# AquaClear for Fluval Flora/Ebi



## SignGuy (Mar 3, 2012)

Just wondering if anyone has any experience in using a different filter on the Fluval Flora / Ebi tanks other than the one that comes in the kit. 

Although it looks nice being completely self contained, I find that I have to turn the flow way down to save my fish from getting buffeted around. The problem then comes with increased noise from the filter - almost like it's working harder to slow down the water passing through.

I've tried putting some floating plants around the spraybar in order to keep the water flow up but shielded it in a way but it's still pretty powerful. 

I was thinking of putting an AC20 on the back as they seem so much quieter (and customizable for media) but I'd probably have to leave the lid off or cut the glass to fit.

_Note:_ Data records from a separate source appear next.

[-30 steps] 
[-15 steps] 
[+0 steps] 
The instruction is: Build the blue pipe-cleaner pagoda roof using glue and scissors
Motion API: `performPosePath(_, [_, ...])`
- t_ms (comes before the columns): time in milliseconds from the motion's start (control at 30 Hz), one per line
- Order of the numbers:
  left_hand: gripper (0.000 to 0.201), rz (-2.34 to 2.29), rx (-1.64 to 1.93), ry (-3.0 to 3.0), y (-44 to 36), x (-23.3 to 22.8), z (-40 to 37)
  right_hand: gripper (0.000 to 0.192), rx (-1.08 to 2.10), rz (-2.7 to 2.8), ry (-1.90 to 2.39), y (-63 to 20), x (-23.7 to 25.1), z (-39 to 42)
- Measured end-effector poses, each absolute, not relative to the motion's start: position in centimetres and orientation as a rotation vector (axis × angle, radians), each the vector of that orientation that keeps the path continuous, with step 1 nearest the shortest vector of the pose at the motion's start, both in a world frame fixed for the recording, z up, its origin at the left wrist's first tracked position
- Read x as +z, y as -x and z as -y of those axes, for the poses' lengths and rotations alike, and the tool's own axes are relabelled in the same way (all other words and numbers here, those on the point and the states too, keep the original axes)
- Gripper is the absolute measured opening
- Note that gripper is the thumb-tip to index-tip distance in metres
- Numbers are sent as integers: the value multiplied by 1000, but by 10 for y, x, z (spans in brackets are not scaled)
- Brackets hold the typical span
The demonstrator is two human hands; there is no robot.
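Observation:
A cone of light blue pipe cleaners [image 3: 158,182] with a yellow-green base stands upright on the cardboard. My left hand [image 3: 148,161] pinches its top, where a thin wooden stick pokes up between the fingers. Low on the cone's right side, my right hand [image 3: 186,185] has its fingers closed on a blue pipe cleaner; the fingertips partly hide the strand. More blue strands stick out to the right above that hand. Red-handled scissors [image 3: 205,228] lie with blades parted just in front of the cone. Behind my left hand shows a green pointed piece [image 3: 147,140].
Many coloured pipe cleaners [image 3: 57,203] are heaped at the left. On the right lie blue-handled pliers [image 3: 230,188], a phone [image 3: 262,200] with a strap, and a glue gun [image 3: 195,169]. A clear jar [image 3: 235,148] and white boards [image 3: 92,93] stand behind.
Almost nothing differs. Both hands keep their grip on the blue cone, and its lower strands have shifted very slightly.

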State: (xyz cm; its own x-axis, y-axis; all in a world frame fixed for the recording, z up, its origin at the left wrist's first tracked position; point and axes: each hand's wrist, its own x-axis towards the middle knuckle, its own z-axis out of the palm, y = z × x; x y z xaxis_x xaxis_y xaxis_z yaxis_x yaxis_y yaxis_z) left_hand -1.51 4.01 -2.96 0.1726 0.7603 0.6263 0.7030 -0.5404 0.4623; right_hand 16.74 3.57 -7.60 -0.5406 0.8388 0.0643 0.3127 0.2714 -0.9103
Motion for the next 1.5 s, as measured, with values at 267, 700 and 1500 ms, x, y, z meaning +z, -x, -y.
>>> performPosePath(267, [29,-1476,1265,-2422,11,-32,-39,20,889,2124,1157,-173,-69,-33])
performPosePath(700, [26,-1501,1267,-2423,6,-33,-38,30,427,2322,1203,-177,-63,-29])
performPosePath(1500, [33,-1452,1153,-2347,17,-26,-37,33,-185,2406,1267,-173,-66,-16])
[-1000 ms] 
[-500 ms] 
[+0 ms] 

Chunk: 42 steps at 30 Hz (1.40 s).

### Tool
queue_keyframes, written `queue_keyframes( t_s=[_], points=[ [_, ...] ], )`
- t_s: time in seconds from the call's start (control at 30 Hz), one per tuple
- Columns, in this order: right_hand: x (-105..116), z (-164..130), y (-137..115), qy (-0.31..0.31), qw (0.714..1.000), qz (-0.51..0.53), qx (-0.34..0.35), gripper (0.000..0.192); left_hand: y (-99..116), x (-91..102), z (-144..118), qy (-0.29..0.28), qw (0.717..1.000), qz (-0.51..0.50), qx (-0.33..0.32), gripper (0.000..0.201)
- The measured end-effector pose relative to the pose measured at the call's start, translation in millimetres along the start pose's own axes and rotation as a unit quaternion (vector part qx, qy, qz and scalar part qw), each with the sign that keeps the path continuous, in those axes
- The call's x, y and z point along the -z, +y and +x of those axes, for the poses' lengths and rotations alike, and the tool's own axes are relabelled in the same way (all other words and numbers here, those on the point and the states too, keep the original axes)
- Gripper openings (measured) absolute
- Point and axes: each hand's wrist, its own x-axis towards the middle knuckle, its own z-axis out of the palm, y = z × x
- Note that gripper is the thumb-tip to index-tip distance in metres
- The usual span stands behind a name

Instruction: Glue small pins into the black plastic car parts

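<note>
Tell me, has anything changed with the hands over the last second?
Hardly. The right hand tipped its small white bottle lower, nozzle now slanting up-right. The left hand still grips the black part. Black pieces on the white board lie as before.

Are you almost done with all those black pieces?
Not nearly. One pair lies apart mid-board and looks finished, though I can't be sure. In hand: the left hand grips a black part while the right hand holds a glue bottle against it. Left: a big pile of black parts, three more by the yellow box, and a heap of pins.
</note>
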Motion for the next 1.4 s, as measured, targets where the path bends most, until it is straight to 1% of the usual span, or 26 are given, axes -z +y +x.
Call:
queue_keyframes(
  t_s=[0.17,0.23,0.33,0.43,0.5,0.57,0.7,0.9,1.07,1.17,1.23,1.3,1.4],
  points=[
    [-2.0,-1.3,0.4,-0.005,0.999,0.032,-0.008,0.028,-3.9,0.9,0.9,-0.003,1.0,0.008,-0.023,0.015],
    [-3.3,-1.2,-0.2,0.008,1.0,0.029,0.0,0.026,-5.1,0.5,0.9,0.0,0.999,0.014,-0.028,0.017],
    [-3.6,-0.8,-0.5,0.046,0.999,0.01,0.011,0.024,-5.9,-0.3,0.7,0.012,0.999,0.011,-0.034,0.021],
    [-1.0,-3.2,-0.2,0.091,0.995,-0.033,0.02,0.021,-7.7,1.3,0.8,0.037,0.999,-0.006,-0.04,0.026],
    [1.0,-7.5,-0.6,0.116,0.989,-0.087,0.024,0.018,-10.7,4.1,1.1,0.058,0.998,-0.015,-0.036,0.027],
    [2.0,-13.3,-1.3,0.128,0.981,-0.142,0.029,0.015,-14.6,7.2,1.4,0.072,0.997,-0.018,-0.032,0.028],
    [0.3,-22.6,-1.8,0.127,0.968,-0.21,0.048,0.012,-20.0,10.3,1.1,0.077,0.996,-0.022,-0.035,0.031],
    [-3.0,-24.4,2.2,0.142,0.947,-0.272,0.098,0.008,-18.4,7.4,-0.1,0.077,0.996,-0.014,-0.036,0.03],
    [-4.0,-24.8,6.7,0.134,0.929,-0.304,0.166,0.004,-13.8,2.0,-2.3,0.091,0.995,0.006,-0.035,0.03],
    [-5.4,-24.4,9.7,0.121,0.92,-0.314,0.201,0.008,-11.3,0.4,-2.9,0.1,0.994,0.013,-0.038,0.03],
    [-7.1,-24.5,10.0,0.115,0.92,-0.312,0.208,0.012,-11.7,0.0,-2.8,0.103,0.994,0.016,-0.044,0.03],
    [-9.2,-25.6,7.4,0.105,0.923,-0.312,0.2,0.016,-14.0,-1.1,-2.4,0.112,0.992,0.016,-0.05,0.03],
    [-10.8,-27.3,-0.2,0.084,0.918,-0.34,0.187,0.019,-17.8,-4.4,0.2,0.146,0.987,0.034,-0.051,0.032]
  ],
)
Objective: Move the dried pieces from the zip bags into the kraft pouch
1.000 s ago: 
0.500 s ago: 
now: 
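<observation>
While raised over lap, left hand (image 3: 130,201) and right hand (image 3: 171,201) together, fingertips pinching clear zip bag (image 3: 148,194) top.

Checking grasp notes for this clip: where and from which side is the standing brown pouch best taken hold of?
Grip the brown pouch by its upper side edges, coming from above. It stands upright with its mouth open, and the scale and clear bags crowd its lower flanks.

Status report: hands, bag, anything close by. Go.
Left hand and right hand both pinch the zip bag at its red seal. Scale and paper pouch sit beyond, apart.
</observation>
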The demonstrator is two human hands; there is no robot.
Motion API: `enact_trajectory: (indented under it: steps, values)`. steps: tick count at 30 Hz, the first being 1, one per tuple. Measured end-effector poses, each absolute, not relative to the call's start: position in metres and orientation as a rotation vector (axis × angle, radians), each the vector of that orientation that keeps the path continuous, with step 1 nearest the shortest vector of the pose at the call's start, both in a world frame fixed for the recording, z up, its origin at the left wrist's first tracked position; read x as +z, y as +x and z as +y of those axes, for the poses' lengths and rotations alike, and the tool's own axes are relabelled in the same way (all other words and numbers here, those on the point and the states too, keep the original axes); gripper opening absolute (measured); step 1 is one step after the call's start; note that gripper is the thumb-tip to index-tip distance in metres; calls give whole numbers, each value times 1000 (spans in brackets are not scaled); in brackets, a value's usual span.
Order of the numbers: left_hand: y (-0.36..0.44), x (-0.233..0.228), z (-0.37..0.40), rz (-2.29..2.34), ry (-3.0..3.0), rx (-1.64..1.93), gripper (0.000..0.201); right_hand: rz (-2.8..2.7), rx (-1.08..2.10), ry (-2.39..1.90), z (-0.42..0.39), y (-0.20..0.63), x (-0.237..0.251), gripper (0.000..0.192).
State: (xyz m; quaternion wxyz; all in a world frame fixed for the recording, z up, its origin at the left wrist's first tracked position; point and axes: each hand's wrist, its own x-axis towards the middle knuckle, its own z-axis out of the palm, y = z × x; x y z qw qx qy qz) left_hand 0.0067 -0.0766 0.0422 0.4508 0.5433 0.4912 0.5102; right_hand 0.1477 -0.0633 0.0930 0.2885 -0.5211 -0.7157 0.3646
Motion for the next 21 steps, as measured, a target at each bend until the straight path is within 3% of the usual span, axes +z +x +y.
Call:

I know I could always simply try the other filter but was looking for some feedback or experience before starting out.

Thoughts?


----------



## pyrrolin (Jan 11, 2012)

I won't buy any HOB other than aquaclear. They are just the best I have seen media wise with lots of options and the media lasts forever. Also, you see a lot of old aquaclear filters around, but you don't see many old filters of other types. To me, this means they last. Every ac filter I have is used


----------



## ScottL (Dec 16, 2012)

I have 2 of the Fluval Floras and have a HOB or in this case HOS (hang on side) filters in each one. One only has an AC20 with a sponge on the intake tube to keep shrimps safe. The other has the internal filter that it came with and a small aqueon HOB. I put the HOB filters on initially thinking that I would remove them eventually and use the internal filter, but the internal filter takes up more space than I like. I haven't put the lid on either of the tanks as it does not fit with the filters and heaters in place. I have lost at least 2 fish who jumped out.
I bought another small canister type filter that will fit over the back, but have not installed it yet. It should make the tank look much cleaner without the filter hanging on the side. I am still undecided if I will keep the HOB filters on these tanks.


----------



## Ryan.Wilton (Dec 12, 2012)

HOB's are great. They aerate your water as well, so I'd recommend keeping it. If not to use at this moment, at least for a future investment.


----------